What you are asked to do. Within the entries below, every line containing "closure" is to be copied.

Input material.
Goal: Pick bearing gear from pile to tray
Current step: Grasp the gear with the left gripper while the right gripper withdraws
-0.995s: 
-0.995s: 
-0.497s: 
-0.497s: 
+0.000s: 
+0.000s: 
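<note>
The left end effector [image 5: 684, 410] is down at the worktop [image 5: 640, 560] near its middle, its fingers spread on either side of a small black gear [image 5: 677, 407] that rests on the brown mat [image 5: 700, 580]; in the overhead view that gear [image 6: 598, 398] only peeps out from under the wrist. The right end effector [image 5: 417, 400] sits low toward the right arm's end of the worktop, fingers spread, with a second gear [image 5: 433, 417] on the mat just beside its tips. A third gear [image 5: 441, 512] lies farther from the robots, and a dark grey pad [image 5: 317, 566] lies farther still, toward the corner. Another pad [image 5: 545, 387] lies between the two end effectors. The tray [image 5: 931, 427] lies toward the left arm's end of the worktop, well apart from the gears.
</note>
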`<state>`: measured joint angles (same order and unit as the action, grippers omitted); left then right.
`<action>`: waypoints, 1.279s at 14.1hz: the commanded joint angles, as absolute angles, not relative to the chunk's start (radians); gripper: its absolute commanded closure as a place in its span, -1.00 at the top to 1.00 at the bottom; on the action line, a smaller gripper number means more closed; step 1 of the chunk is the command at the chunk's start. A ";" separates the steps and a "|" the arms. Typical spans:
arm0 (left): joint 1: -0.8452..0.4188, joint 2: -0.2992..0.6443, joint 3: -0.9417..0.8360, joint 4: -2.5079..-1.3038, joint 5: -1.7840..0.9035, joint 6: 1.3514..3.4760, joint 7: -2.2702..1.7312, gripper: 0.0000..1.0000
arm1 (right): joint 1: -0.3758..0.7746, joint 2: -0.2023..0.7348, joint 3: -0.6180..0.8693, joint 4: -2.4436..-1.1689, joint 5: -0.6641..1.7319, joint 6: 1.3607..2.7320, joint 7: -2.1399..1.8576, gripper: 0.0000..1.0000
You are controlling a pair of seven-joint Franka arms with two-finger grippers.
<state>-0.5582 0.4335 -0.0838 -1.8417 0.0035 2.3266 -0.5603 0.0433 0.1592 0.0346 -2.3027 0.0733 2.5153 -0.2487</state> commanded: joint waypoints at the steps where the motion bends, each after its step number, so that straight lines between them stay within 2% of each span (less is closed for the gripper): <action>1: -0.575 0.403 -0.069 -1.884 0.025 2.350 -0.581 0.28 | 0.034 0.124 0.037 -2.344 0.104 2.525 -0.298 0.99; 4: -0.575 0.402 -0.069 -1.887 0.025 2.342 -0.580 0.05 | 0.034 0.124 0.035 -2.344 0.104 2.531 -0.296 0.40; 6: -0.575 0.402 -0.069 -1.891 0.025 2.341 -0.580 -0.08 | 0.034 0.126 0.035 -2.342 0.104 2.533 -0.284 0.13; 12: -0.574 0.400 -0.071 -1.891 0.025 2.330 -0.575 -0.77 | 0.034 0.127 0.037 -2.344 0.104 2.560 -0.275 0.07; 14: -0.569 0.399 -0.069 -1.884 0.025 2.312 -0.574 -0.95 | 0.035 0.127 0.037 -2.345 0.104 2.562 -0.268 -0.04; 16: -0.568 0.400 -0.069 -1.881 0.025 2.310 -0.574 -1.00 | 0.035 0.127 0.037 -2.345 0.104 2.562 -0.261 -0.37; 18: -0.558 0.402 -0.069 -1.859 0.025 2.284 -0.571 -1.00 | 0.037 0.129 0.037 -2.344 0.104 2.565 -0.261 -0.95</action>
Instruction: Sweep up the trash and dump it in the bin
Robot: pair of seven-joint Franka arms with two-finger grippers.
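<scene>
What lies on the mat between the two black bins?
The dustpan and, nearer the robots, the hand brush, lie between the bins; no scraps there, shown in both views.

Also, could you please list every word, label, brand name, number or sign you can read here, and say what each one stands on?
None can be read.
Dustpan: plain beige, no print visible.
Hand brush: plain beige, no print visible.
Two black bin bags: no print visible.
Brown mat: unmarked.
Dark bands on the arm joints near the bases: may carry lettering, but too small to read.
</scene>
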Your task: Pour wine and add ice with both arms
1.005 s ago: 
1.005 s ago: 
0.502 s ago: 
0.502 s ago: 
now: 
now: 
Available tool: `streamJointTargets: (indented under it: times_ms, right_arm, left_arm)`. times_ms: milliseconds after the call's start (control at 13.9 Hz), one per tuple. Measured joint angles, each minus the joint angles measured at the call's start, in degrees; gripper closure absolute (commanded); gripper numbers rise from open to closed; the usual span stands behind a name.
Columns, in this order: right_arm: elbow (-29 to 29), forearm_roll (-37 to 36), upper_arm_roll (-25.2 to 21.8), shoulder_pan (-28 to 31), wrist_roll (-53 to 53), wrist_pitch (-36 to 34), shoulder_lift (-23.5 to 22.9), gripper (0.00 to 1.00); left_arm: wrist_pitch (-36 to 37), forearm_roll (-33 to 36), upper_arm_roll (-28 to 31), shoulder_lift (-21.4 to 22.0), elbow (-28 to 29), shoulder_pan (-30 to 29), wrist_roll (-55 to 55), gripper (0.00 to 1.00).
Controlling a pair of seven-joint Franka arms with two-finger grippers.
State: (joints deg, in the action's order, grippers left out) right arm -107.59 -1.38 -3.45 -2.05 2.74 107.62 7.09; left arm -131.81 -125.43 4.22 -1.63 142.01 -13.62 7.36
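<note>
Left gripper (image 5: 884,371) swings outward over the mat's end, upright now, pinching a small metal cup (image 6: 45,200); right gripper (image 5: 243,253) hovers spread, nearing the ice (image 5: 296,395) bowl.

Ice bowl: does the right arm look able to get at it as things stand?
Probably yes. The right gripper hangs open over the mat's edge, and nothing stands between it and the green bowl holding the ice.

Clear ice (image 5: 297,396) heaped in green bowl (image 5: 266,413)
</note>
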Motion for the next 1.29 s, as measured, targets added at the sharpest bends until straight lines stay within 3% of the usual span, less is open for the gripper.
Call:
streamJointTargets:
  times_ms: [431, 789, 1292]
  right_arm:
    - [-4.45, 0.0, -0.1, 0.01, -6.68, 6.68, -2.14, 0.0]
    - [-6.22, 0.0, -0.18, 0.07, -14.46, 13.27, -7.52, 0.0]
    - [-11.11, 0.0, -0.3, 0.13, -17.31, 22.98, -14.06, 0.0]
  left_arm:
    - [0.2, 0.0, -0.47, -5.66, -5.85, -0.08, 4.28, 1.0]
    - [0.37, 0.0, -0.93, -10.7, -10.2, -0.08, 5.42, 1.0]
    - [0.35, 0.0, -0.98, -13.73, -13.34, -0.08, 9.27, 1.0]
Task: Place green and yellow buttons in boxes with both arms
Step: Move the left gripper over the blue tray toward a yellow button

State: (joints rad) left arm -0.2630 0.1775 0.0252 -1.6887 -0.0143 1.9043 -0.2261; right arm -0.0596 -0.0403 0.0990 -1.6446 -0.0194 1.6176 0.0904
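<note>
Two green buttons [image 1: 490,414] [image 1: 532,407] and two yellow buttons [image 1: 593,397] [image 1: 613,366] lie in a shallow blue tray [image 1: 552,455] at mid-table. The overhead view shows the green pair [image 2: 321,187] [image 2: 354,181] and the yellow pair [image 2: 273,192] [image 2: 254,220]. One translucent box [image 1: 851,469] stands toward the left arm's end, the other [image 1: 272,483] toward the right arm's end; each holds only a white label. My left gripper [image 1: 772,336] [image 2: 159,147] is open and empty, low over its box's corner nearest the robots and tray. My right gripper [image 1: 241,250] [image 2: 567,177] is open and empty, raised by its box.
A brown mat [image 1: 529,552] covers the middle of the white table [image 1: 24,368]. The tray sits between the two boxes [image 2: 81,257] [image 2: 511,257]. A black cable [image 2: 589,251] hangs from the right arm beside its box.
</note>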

Written response.
`<action>`: waypoints, 1.279s at 14.1hz: the commanded joint angles, as absolute angles, not relative to the chunk's start (radians); gripper: its absolute commanded closure as a place in its span, -1.00 at the top to 1.00 at the bottom; on the action line, a smaller gripper number means more closed; step 1 of the chunk is the command at the chunk's start. A ";" separates the steps and a "|" the arms. Typical spans:
Available tool: `streamJointTargets: (indented under it: times_ms, right_arm, left_arm)`. times_ms: milliseconds after the call's start (control at 13.9 Hz), one per tuple. Measured joint angles, each minus the joint angles measured at the call's start, in degrees; gripper closure absolute (commanded); gripper numbers rise from open to closed; the usual span stands behind a name.

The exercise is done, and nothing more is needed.